Do you want your receipt? (Yes)

11/3/24

Recently I’ve been responding with a resounding “Yes” whenever a grocery store employee has asked me if I wanted a receipt. Why? A vague idea of a fun project has been floating around in my mind. After a few months of “Yes”, I decided the pile of receipts in the drawer was sufficient, so it was time for project kick off. I had a few burning questions:

How frequently am I going to the grocery store?
What does an average trip look like?
Does the answer to question 1 or 2 vary over time?
How much price variability is there within item type? e.g.
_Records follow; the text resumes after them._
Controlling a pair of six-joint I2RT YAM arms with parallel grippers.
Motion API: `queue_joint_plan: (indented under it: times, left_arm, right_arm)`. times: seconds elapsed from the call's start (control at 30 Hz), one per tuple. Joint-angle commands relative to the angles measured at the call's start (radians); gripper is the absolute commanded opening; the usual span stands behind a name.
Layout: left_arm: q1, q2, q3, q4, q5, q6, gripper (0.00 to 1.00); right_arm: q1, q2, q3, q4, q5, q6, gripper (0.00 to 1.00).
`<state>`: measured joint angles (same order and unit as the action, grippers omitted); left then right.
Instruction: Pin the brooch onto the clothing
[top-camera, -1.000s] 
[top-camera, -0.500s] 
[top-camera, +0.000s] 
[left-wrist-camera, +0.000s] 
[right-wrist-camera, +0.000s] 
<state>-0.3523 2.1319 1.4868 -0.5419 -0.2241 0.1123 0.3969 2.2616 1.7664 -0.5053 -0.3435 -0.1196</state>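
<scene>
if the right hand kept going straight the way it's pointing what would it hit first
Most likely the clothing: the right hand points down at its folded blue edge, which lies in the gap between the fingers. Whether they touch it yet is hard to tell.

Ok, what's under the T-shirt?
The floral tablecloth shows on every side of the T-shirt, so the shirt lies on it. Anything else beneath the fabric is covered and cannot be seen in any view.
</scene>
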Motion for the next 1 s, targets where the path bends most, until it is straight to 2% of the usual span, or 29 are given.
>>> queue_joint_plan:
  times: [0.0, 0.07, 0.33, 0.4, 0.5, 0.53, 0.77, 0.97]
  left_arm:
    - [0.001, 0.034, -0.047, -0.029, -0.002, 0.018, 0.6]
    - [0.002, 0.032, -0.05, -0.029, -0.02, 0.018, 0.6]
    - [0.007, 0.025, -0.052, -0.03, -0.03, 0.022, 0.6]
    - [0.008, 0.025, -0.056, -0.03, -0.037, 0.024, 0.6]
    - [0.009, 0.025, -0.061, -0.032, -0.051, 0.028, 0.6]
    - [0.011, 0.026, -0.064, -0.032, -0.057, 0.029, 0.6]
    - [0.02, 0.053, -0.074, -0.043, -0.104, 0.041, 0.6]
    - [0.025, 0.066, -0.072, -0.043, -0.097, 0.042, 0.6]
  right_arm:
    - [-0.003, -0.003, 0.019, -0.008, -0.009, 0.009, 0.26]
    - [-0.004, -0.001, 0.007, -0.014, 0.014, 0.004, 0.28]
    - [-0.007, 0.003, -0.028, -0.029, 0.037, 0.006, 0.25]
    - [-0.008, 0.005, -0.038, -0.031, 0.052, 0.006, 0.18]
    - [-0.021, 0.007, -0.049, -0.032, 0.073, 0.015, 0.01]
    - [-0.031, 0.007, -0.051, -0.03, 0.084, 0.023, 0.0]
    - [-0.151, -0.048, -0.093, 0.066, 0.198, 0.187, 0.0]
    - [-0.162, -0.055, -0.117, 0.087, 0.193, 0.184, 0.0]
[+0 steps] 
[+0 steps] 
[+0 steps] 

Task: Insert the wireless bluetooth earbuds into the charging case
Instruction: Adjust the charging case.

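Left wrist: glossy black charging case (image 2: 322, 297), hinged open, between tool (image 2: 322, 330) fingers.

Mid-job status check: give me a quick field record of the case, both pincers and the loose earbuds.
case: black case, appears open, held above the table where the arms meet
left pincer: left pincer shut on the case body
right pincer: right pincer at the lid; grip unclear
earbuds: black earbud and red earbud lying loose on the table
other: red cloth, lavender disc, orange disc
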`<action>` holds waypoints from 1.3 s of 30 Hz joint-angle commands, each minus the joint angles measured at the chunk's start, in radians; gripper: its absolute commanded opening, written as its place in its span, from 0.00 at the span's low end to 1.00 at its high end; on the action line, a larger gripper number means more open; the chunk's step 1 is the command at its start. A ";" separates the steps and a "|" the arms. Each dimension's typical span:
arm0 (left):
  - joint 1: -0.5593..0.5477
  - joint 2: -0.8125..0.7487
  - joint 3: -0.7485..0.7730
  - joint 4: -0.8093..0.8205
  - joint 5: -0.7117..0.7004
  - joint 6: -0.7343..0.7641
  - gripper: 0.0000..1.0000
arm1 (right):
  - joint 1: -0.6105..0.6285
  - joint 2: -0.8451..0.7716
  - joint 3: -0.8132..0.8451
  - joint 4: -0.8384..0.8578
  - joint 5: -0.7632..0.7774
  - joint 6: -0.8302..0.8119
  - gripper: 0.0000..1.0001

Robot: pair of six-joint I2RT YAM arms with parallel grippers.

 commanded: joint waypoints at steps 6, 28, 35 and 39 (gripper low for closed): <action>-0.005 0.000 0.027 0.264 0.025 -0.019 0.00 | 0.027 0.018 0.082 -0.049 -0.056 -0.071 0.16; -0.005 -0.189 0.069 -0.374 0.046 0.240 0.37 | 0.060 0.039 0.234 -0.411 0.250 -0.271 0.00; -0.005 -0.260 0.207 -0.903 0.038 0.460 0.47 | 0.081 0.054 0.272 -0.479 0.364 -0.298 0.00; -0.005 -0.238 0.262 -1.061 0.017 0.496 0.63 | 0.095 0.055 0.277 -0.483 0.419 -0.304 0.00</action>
The price of a lemon
How much price variability is there across different supermarkets?

Tooling wise, I could start getting my questions answered by using Textract, AWS’s OCR service, to extract out the key information. For each receipt, I wanted:

The store’s name
The store’s address
Date the trip happened
A list of each item on the receipt
- The item’s name
- The item’s price
- The item’s unit price (if applicable)

To get there, I:

Took pictures of all the receipts and uploaded them to an S3 bucket in AWS
- A lot of receipts were folded or crumpled up, so I set a big piece of clear plastic on top of each receipt so it would lay flat before I snapped its photo lol
Called the AWS AnalyzeExpense API from Python using the boto3 package to create the OCR results
- This produces very rich data, including bounding boxes for each word and a confidence level from 0 to 1
Wrote some code to retrieve / reshape the json response from Textract into a pandas dataframe
Did some data cleanup (turned price values like $0.89 FT into numbers like 0.89)

I ended up with data that looks like this:

I was excited to dive in and start answering my questions, but then I took a closer look at the item_name column. My questions relied on being able to group items by their name, but the name that appears on the receipt isn’t a value that’s easily understood by a human. A few examples:

PPCRNR KETTLE
- AKA Popcorn
SOLEMNOATH RT SRS IPA 4PK
- AKA Beer
ORGRNC OG GRND BEEF 93/7
- AKA ground beef

I’m in a bit of a pickle. I could spend my time writing some heuristics to try and categorize these, maybe like:

def classify_item_name(item_name: str) -> str:
    item_name = item_name.lower().strip()
    if 'soap' in item_name:
        return 'soap'
    elif 'chicken' in item_name:
        return 'chicken'
    ...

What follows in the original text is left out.